-- WORK ORDER --
Locate "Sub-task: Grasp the" in the records below, then copy its line and every following line exactly, without the pictures.

[Items from a dataset]
################

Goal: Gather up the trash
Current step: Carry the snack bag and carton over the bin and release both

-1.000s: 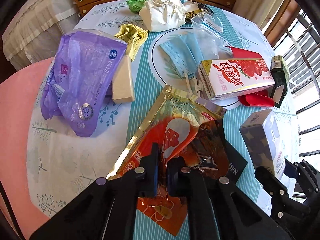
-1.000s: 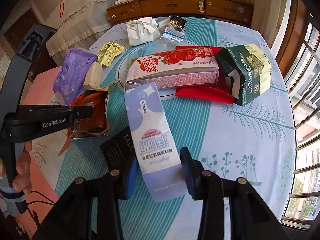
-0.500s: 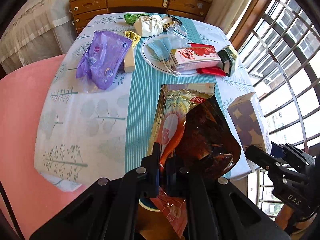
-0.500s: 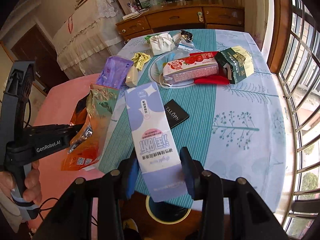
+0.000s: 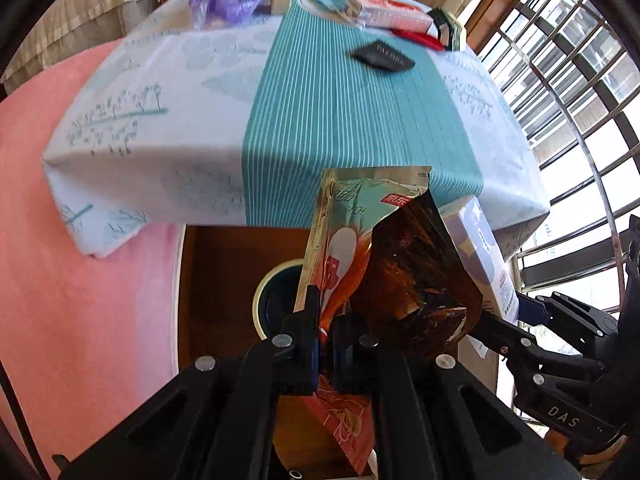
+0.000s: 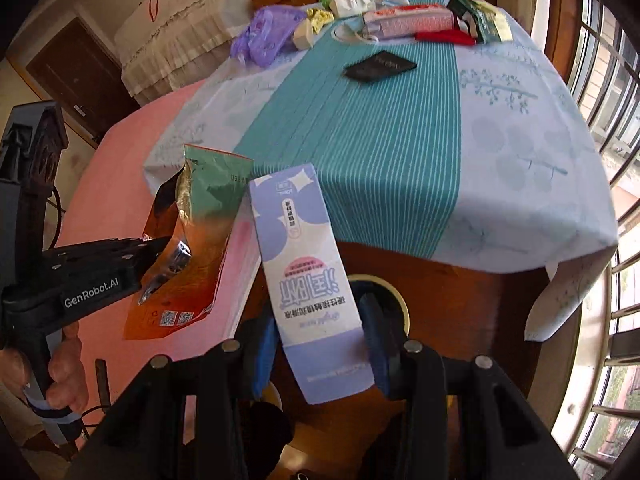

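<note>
My left gripper (image 5: 326, 332) is shut on an orange and gold foil snack bag (image 5: 360, 248), held below the table's front edge over a round dark bin with a cream rim (image 5: 276, 292) on the floor. The bag also shows in the right wrist view (image 6: 192, 248). My right gripper (image 6: 320, 344) is shut on a lilac carton (image 6: 304, 264), beside the bag and above the bin (image 6: 384, 284). The carton shows at the right of the left wrist view (image 5: 484, 252).
The table with a teal striped cloth (image 6: 400, 120) still holds a black card (image 6: 380, 66), a purple plastic pack (image 6: 268, 32), a strawberry carton (image 6: 412, 22), a dark green carton (image 6: 480, 18) and crumpled wrappers at its far end. A pink cover (image 5: 80, 280) lies left; window bars are on the right.
Both grippers have pulled back off the table and dropped below its front edge, carrying the foil bag and the lilac carton down over the bin.
</note>
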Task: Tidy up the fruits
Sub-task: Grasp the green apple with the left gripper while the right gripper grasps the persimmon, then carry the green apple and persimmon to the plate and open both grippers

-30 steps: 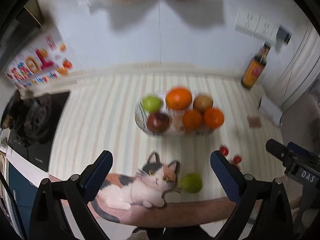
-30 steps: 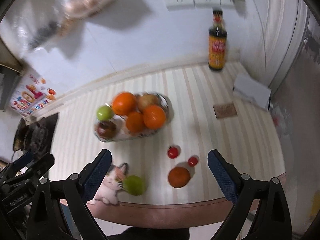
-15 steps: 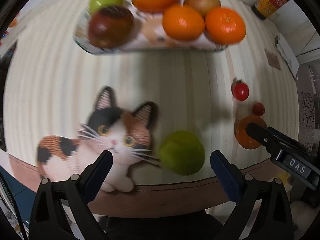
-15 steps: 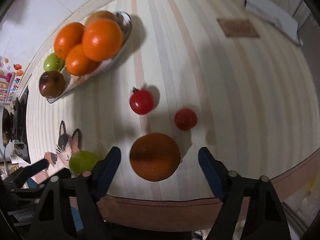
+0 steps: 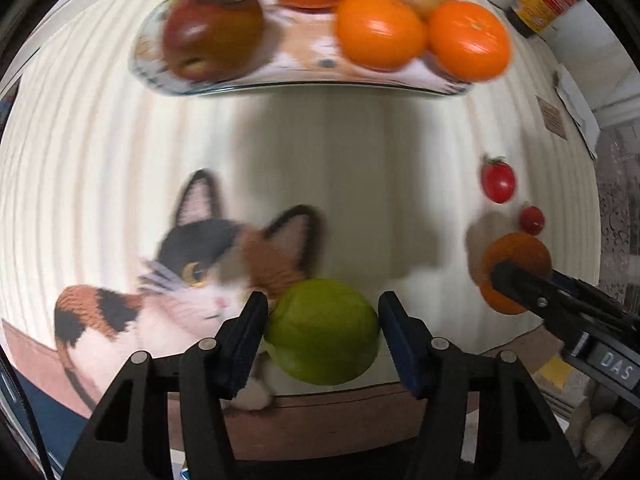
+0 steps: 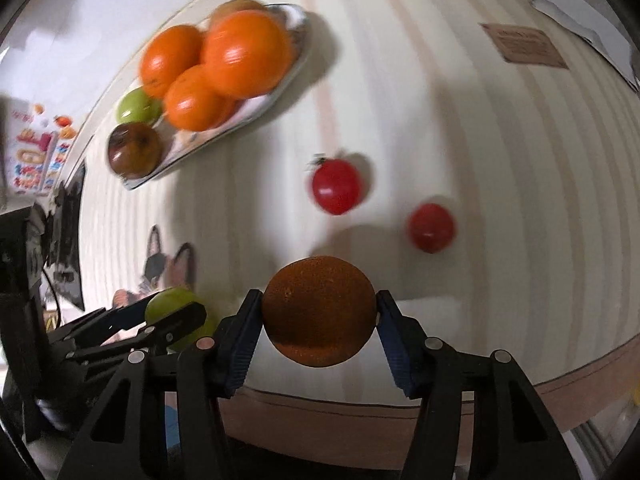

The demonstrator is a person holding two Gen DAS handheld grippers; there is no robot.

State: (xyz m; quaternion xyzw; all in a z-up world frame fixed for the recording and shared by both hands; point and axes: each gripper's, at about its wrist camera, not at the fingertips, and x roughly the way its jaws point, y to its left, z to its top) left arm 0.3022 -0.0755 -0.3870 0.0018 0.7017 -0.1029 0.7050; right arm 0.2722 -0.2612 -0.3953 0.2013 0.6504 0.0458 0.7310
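- Left wrist view, bottom centre: left claw (image 5: 322, 336) pinching a green fruit (image 5: 322, 330) at the counter (image 5: 360, 184) edge.
- Right wrist view, bottom centre: right claw (image 6: 318, 320) pinching a dark orange (image 6: 319, 310).
- Mid-frame: two cherry tomatoes (image 6: 336, 186).
- Upper left: fruit plate (image 6: 280, 92), blurred.

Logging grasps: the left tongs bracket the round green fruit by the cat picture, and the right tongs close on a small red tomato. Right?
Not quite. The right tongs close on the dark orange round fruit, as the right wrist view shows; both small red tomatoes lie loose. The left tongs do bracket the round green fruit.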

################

-- EXERCISE RESULT --
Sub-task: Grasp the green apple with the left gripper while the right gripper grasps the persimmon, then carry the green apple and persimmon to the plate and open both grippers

-30 steps: 
-30 steps: 
-15 steps: 
-15 steps: 
+0 steps: 
+0 steps: 

The demonstrator is a person holding two Gen DAS handheld grippers; there is no robot.

State: (xyz m; quaternion xyzw; all in a z-up world frame fixed for the recording and shared by both hands; point and axes: each gripper's, at about its wrist camera, not at the fingertips, and x roughly the way its jaws point, y to its left, z to its top) left arm 0.3022 -0.0755 -0.3870 0.0018 0.7017 -0.1029 0.7050; right arm 0.2722 -0.2612 -0.3953 0.2013 0.6504 0.0458 0.7310
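- Left wrist view, bottom centre: left claw (image 5: 322, 336) pinching a green fruit (image 5: 322, 330) at the counter (image 5: 360, 184) edge.
- Right wrist view, bottom centre: right claw (image 6: 318, 320) pinching a dark orange (image 6: 319, 310).
- Mid-frame: two cherry tomatoes (image 6: 336, 186).
- Upper left: fruit plate (image 6: 280, 92), blurred.

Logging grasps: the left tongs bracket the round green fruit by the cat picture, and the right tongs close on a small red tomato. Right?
Not quite. The right tongs close on the dark orange round fruit, as the right wrist view shows; both small red tomatoes lie loose. The left tongs do bracket the round green fruit.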

Nothing further is needed to complete this exercise.